Required action
What's needed is an exact copy of all the data below, without pictures.

Data excerpt
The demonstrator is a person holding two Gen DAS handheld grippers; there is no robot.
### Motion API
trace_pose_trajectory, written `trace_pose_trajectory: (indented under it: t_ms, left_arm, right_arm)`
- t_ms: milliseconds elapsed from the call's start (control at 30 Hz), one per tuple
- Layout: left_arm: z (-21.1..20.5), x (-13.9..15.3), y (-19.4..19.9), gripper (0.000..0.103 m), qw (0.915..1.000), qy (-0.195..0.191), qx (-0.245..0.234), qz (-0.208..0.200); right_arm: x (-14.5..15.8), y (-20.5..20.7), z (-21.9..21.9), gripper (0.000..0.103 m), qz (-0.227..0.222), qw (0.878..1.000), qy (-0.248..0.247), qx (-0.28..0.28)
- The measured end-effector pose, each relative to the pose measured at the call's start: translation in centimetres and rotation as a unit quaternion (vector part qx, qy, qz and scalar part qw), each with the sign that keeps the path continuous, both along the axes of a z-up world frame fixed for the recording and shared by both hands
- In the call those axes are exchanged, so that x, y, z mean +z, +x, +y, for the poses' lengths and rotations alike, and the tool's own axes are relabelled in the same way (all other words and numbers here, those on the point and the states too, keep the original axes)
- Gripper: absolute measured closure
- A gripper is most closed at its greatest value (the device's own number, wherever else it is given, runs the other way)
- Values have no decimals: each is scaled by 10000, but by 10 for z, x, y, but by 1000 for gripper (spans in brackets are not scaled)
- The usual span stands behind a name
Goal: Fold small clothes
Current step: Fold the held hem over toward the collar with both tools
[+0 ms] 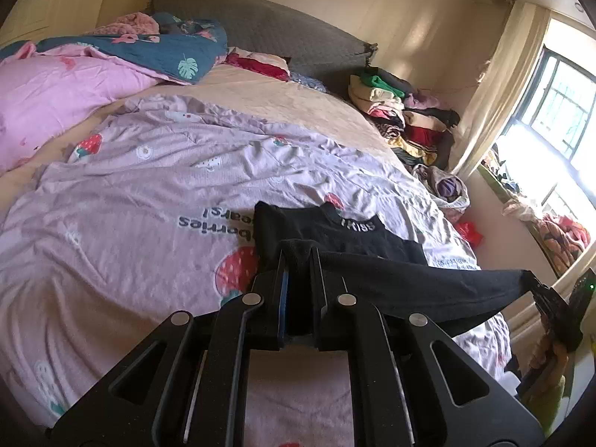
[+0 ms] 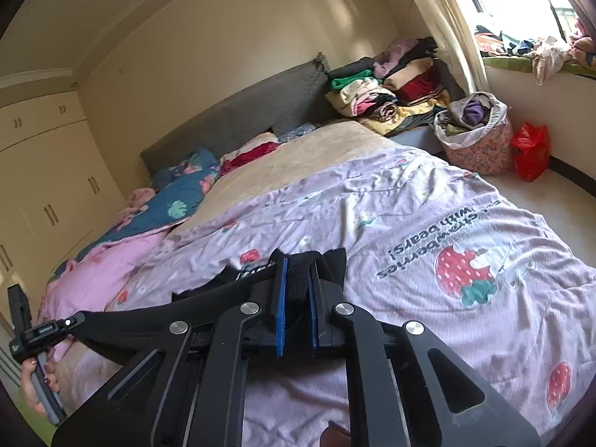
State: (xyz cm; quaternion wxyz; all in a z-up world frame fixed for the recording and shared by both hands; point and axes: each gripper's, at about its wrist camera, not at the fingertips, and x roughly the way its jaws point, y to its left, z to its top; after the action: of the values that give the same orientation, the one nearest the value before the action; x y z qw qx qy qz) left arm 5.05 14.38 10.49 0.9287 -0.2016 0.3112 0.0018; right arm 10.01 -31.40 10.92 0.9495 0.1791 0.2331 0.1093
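L gripper (image 1: 298, 257): low over the bed, pointing toward the headboard; jaws nearly closed, pinching a bunched edge of the black garment (image 1: 357, 238) betw the blue pads.
L gripper, seen from R cam: at far left of view (image 2: 72, 322), its tip clamped on the stretched black edge; person's hand (image 2: 39, 387) wraps the handle, dark-red nails showing.
Black garment: far part lies flat on the lilac strawberry duvet (image 1: 149, 193), white lettering at the collar; near edge lifted off the duvet and pulled taut betw the two grippers.
R gripper (image 2: 298, 279): also low, aimed at the headboard; jaws close together, ribbed black fabric held betw the blue pads.
R gripper, seen from L cam: at the right rim (image 1: 536, 283), gripping the far end of the taut edge; a green light glows on the body behind it.
Hard to make out: collar lettering upside down, not legible; garment type unclear, most of it is blocked by the gripper bodies in both views; R hand mostly cut off at the rim.
Backgrnd: grey headboard (image 1: 260, 26), stack of folded clothes (image 1: 402, 111) beside the bed, floral basket (image 2: 480, 141) w/ red bag (image 2: 530, 151) on the floor.
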Motion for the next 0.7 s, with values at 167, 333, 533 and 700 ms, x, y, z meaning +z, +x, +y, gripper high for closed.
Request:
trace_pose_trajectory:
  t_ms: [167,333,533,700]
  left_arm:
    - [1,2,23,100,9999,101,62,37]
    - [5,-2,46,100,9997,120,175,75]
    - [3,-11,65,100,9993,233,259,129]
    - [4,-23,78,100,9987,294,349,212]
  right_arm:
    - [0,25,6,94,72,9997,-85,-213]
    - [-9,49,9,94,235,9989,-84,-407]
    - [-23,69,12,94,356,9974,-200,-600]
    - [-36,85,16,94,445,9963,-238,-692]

Solved problem
The demonstrator is a person holding two Gen DAS handheld grippers; there is no robot.
### Motion API
trace_pose_trajectory, written `trace_pose_trajectory: (indented under it: t_ms, left_arm, right_arm)`
- t_ms: milliseconds elapsed from the call's start (control at 30 Hz), one per tuple
- Layout: left_arm: z (-21.1..20.5), x (-13.9..15.3), y (-19.4..19.9), gripper (0.000..0.103 m), qw (0.915..1.000), qy (-0.195..0.191), qx (-0.245..0.234), qz (-0.208..0.200); right_arm: x (-14.5..15.8), y (-20.5..20.7), z (-21.9..21.9), gripper (0.000..0.103 m), qz (-0.227..0.222), qw (0.878..1.000), qy (-0.248..0.247), qx (-0.28..0.28)
- The measured end-effector pose, each relative to the pose measured at the call's start: translation in centimetres and rotation as a unit quaternion (vector part qx, qy, qz and scalar part qw), each with the sign that keeps the path continuous, both along the axes of a z-up world frame fixed for the recording and shared by both hands
- In the call those axes are exchanged, so that x, y, z mean +z, +x, +y, for the poses' lengths and rotations alike, and the tool's own axes are relabelled in the same way (all other words and numbers here, those on the point and the states too, keep the original axes)
- Gripper: absolute measured closure
- A gripper is most closed at its greatest value (the device's own number, wherever else it is given, runs the other way)
- Values have no decimals: each is scaled by 10000, but by 10 for z, x, y, but by 1000 for gripper (spans in brackets are not scaled)
- The usual span stands behind a name
Goal: Fold small clothes
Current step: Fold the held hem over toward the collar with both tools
[+0 ms] 
[+0 ms] 
State: (xyz cm; quaternion wxyz; all in a z-up world frame fixed for the recording and shared by both hands; point and axes: each gripper's, at about its wrist camera, not at the fingertips, and x roughly the way its jaws point, y to its left, z to its top; after the action: of the values that give the same orientation, the one nearest the value before the action; x y z qw qx qy qz) left arm 5.05 14.38 10.49 0.9287 -0.2016 0.3112 0.0018; right arm 10.01 -31.40 10.92 0.9495 0.1791 0.2331 0.1093
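L gripper (image 1: 298, 257): low over the bed, pointing toward the headboard; jaws nearly closed, pinching a bunched edge of the black garment (image 1: 357, 238) betw the blue pads.
L gripper, seen from R cam: at far left of view (image 2: 72, 322), its tip clamped on the stretched black edge; person's hand (image 2: 39, 387) wraps the handle, dark-red nails showing.
Black garment: far part lies flat on the lilac strawberry duvet (image 1: 149, 193), white lettering at the collar; near edge lifted off the duvet and pulled taut betw the two grippers.
R gripper (image 2: 298, 279): also low, aimed at the headboard; jaws close together, ribbed black fabric held betw the blue pads.
R gripper, seen from L cam: at the right rim (image 1: 536, 283), gripping the far end of the taut edge; a green light glows on the body behind it.
Hard to make out: collar lettering upside down, not legible; garment type unclear, most of it is blocked by the gripper bodies in both views; R hand mostly cut off at the rim.
Backgrnd: grey headboard (image 1: 260, 26), stack of folded clothes (image 1: 402, 111) beside the bed, floral basket (image 2: 480, 141) w/ red bag (image 2: 530, 151) on the floor.
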Motion for the next 0.7 s, with values at 167, 333, 533 and 700 ms, x, y, z meaning +z, +x, +y, gripper high for closed.
Request:
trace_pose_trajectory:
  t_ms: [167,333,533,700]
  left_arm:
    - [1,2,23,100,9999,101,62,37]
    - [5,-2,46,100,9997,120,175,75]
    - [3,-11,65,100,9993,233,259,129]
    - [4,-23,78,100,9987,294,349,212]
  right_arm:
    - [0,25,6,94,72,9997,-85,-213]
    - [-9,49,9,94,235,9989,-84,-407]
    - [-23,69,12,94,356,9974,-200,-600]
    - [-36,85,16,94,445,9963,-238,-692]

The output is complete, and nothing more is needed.